### REQUIRED ACTION
In the entries below, count every line containing "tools". Reply with the number alone.

★ ★ ★ ★

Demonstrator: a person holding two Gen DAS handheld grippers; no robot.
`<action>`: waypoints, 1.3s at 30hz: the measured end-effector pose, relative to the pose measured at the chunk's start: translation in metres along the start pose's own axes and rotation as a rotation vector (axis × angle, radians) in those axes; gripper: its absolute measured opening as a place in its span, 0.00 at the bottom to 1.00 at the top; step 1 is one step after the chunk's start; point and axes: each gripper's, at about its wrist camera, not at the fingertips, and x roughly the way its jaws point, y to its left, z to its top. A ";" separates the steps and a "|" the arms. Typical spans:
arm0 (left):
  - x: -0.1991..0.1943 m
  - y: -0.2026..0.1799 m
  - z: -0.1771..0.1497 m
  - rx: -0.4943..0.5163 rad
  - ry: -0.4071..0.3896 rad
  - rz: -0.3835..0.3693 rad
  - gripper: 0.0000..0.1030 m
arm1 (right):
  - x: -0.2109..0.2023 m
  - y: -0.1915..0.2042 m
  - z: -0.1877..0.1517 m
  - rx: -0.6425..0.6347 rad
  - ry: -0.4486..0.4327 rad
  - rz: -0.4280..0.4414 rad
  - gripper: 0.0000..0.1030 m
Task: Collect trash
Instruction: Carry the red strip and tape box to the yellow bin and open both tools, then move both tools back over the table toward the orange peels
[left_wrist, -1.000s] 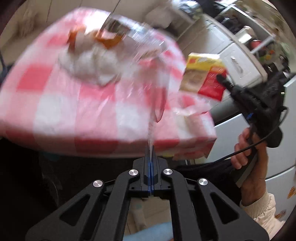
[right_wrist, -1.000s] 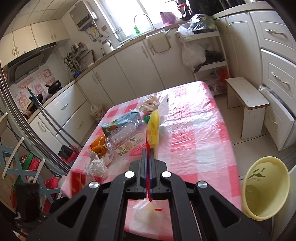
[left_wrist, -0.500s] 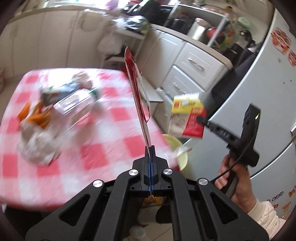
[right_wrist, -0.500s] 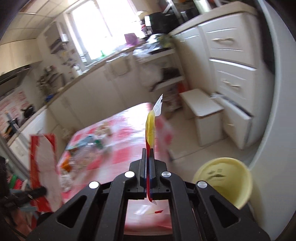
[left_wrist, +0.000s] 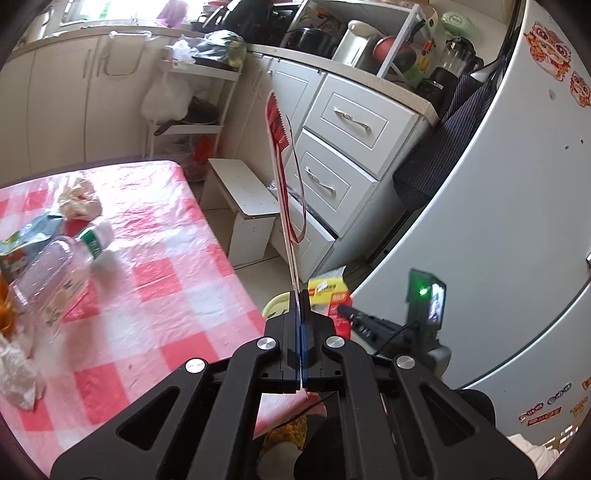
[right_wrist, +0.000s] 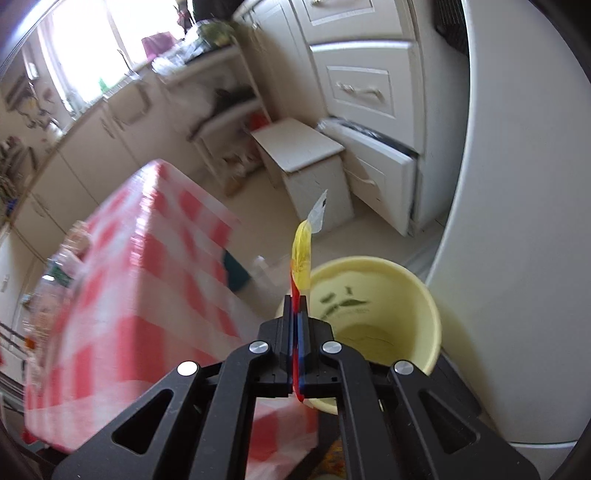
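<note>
My left gripper (left_wrist: 300, 295) is shut on a red and white wrapper (left_wrist: 284, 177) that stands edge-on above the table corner. My right gripper (right_wrist: 297, 301) is shut on a yellow and red wrapper (right_wrist: 302, 254), held just left of and above the yellow bin (right_wrist: 373, 325) on the floor. In the left wrist view the right gripper (left_wrist: 345, 310) shows low right with that yellow wrapper (left_wrist: 327, 290), and the bin's rim (left_wrist: 275, 304) peeks out beside my fingers. A clear plastic bottle (left_wrist: 59, 273), crumpled tissue (left_wrist: 16, 369) and other litter lie on the pink checked table (left_wrist: 166, 288).
A white fridge (left_wrist: 498, 229) stands right of the bin. A small white stool (left_wrist: 245, 199) and white drawers (left_wrist: 343, 155), the lowest one pulled out, are behind it. The table's edge (right_wrist: 155, 295) is just left of the bin.
Both grippers have swung right, away from the table. The right gripper with its yellow wrapper has come down close over the yellow bin. The left one still holds the red wrapper.
</note>
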 end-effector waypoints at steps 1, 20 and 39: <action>0.005 0.000 -0.001 0.004 0.007 -0.001 0.01 | 0.004 -0.001 0.000 0.004 0.015 -0.004 0.02; 0.107 -0.012 -0.003 -0.014 0.167 -0.054 0.01 | -0.083 -0.029 -0.005 0.188 -0.138 0.049 0.44; 0.211 -0.049 -0.018 0.060 0.343 0.033 0.38 | -0.138 -0.028 -0.037 0.167 -0.351 0.091 0.61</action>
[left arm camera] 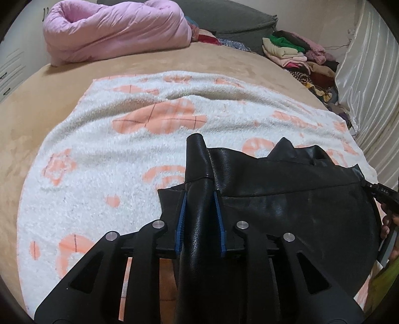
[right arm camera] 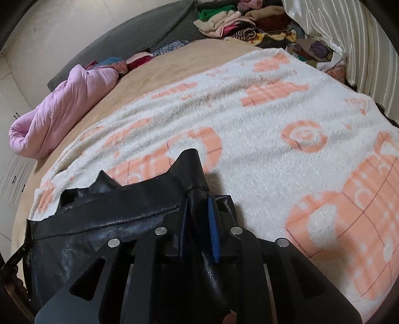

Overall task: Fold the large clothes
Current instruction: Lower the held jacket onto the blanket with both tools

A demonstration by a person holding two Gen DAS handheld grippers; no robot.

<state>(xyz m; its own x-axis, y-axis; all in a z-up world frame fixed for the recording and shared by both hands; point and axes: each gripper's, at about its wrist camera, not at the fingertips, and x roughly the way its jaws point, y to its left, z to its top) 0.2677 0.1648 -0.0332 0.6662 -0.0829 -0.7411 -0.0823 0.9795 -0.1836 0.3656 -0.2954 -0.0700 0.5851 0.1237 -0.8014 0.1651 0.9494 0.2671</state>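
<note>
Fingers [left arm camera: 180, 219] of both grippers pinch bunched folds of a glossy, creased black leather garment [left arm camera: 286, 204].

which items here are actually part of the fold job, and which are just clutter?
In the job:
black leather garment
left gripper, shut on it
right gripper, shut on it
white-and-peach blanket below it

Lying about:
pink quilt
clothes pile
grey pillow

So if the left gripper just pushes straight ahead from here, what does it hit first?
Beyond the black jacket fold it is clamped on, the left gripper would likely meet the white-and-orange blanket spread on the bed. Nothing else shows in that line before it, though depth is hard to judge.
</note>
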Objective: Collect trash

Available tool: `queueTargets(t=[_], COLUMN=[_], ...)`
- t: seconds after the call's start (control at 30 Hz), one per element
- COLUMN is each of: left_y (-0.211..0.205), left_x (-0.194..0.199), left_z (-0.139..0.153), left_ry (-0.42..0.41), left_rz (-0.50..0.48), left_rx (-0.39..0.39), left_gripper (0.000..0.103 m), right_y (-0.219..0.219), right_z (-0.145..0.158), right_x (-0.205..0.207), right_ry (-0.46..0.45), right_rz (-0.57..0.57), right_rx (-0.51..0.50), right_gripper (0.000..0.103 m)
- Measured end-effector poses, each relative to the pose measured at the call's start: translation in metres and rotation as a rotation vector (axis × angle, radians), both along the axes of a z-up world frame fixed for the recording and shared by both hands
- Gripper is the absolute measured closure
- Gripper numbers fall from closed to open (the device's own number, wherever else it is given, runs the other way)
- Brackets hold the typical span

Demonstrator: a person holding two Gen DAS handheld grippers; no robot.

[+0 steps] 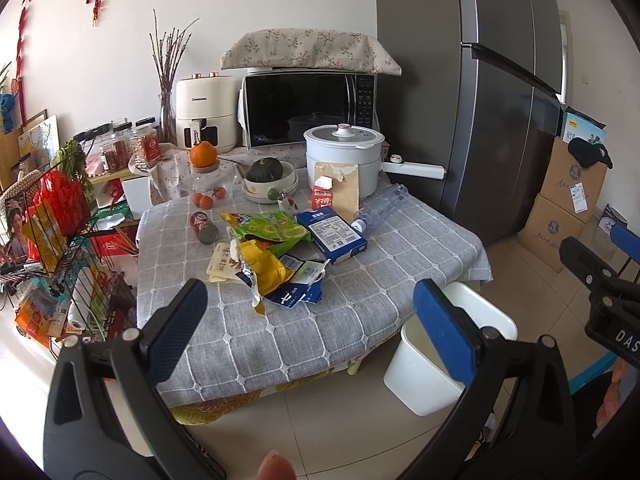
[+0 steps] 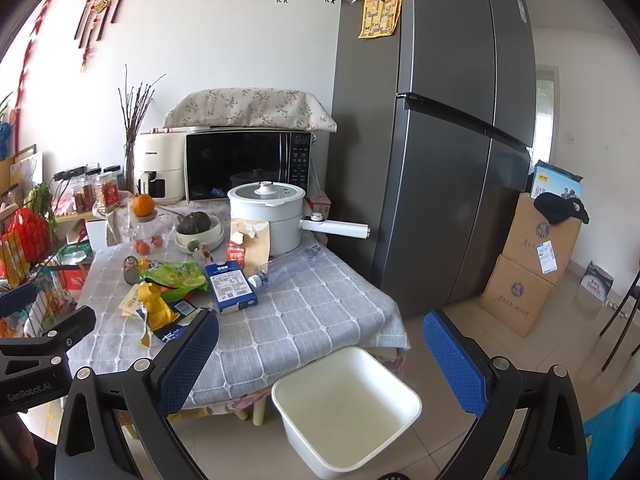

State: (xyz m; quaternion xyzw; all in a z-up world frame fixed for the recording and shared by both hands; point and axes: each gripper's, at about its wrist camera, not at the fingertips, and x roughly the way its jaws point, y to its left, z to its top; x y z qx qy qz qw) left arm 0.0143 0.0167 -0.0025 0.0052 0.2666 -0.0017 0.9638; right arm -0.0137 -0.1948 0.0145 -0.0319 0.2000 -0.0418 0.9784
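Start of the job, nothing picked yet. Left tongs (image 1: 310, 320) and right tongs (image 2: 320, 356) both spread apart, empty, short of the counter (image 1: 320, 340). Wrapper pile (image 1: 268, 268), blue box (image 1: 332, 234) and bottle (image 1: 380, 204) lie on it; white bin (image 2: 344, 408) is empty on the floor beside it. Next move, likely: reach in, clamp the nearest wrapper.

We see a white wall (image 2: 224, 32) with red hangings (image 2: 102, 4), a tall grey fridge (image 2: 436, 152), brown boxes (image 2: 528, 264) stacked on the pale tiled floor (image 2: 452, 320), and a bench (image 1: 304, 320) under a grey checked cloth.
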Motion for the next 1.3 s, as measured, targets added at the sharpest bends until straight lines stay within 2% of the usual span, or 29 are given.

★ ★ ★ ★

### ANSWER SECTION
2